● Activity
Output exactly the lines below, starting with the line that has "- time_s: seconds" and going on through the line that has "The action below", both included, and no other lines.

· · · · · · ·

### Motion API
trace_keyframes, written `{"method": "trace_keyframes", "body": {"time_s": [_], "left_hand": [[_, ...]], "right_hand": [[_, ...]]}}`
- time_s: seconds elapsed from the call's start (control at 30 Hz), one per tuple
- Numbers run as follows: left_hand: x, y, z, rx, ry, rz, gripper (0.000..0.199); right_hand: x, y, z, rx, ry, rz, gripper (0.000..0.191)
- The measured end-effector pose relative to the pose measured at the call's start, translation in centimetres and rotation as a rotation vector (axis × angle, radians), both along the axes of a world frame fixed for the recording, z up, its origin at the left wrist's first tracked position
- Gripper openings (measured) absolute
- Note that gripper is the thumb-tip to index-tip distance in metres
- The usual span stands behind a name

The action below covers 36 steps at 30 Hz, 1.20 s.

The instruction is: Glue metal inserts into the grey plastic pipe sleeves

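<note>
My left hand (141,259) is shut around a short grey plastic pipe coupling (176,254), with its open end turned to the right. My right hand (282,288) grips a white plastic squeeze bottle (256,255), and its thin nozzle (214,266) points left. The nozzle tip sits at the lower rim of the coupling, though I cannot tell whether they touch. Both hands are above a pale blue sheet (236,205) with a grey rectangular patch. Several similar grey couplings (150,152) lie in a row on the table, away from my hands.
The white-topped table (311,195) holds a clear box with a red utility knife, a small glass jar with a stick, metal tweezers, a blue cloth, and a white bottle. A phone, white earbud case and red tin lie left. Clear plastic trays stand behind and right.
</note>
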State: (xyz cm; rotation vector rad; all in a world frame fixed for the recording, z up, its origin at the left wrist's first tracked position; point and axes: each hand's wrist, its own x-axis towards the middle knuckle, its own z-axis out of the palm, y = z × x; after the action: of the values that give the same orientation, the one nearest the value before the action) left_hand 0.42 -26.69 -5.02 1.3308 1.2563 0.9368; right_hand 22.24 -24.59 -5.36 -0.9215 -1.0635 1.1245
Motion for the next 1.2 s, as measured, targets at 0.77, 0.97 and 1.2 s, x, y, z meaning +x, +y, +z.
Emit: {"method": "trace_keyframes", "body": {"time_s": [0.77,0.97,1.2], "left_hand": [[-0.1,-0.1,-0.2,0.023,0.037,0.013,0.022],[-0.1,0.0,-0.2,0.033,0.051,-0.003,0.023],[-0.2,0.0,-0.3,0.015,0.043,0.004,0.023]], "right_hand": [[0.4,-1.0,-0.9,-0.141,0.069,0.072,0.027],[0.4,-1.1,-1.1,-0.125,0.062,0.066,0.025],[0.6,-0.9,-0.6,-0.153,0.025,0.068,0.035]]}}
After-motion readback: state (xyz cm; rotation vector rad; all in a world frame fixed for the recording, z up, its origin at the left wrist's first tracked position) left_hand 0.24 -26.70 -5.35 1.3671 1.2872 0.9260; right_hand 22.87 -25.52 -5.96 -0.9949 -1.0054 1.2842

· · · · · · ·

● Written response
- time_s: seconds elapsed from the call's start (control at 30 Hz), one per tuple
- Numbers run as follows: left_hand: x, y, z, rx, ry, rz, gripper (0.000..0.199); right_hand: x, y, z, rx, ry, rz, gripper (0.000..0.191)
- The measured end-effector pose relative to the pose measured at the call's start, translation in centimetres and rotation as a rotation vector (axis × angle, radians), both along the axes of a world frame fixed for the recording, z up, its origin at the left wrist's first tracked position
- Gripper openings (measured) absolute
- Note that gripper is the thumb-tip to index-tip distance in metres
- The usual span stands behind a name

The action below covers 36 steps at 30 Hz, 1.20 s.

The requested output is now complete.